俳優陣も、特に主演のラウラ・ビルン氏が好演で、殆ど一人芝居で御座いました。妙齢の女性の閉塞的な孤独を見事に描ききっております。
涙する前の小鼻の膨らみや、顎の痙攣、繊細ながらも力強い汚れた手など、演技力ある美しさを魅せてくれます。
前述のクリスタ・コソネン氏もまた良かったです。友人役に定評あり。
しかしとりわけ素晴らしいのは、母オリガ役のピルッコ・サイシオ氏でしょう。愛憎入り混じる関係を見事に演じきっております。家族って難しいですね……。
「どこかで観たことがあるような……」という要素が多分にあり、新規性のある映画ではありませんが、静謐で美しく、フィンランドの自然や言語を堪能できる作品です。
また、シンプルだからこそ、痛いほどに主人公ヘレンの心の動きを追うことになります。それは恋であったり、家族との関係や、ままならない身体、女性や芸術家の権利と世論の乖離であったり。
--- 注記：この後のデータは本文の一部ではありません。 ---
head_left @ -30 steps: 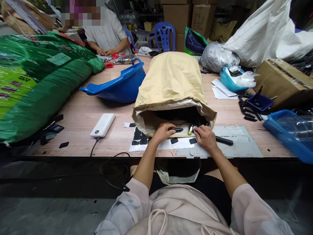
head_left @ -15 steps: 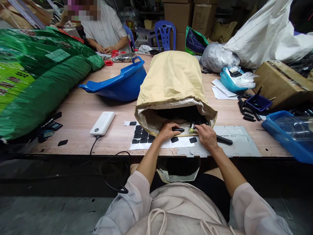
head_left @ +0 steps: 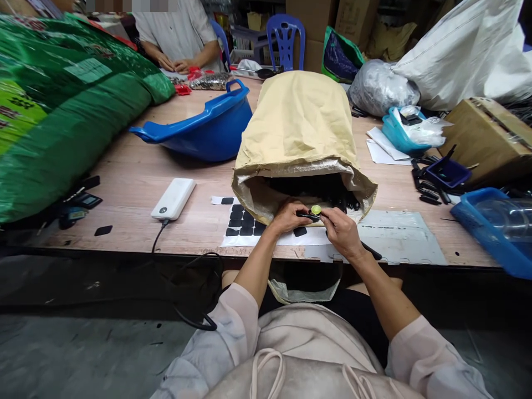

映画としては少し長めの 2 時間、没頭できる作品であると感じました。
最後に
通読ありがとうございました。2000字強。
最近は訳あってポーランド絵画についてリサーチを深めていたのですが、フィンランドの絵画も調べねばという気持ちになりました。東欧、北欧に波が。
↑ 「訳」。
新たに縁ができるというのは素晴らしきことです。自分の人生との紐帯は多いに越したことがありません。
またこのような近現代の優れた伝記映画に巡り会いたいと願いながら……、今回はこれでお開きとしたいと思います。また別記事でお目に掛かれれば幸いです。